» EXERCISE GOAL: Please reproduce the data in its entirety, word for word.

------------

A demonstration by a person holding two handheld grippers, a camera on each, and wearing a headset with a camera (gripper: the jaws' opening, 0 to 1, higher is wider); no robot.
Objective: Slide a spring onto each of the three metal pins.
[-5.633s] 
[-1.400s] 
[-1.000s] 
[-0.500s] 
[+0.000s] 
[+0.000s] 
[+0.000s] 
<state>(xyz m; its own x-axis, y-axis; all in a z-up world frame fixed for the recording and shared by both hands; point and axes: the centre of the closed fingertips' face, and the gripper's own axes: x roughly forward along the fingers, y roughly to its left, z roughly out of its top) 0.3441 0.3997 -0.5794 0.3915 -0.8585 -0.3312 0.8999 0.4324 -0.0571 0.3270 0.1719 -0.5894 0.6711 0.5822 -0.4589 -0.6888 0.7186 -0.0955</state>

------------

» EXPECTED ANSWER:
A demonstration by a person holding two handheld grippers, a camera on each, and wearing a headset with a camera (gripper: the jaws' opening, 0 to 1, higher is wider); no robot.
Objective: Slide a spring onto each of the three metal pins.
[-5.633s] 
[-1.400s] 
[-1.000s] 
[-0.500s] 
[+0.000s] 
[+0.000s] 
[+0.000s] 
<state>(xyz m; its own x-axis, y-axis; all in a z-up world frame fixed for the recording and shared by both hands; point and axes: the centre of the closed fingertips' face, and the gripper's own axes: x roughly forward along the fingers, y roughly to its left, z roughly out of its top) 0.3441 0.3997 -0.5794 0.3915 -0.8585 -0.3312 0.8999 0.4324 -0.0571 0.3270 0.1719 -0.5894 0.6711 0.5822 -0.4589 -0.6888 0.7186 -0.0955</state>

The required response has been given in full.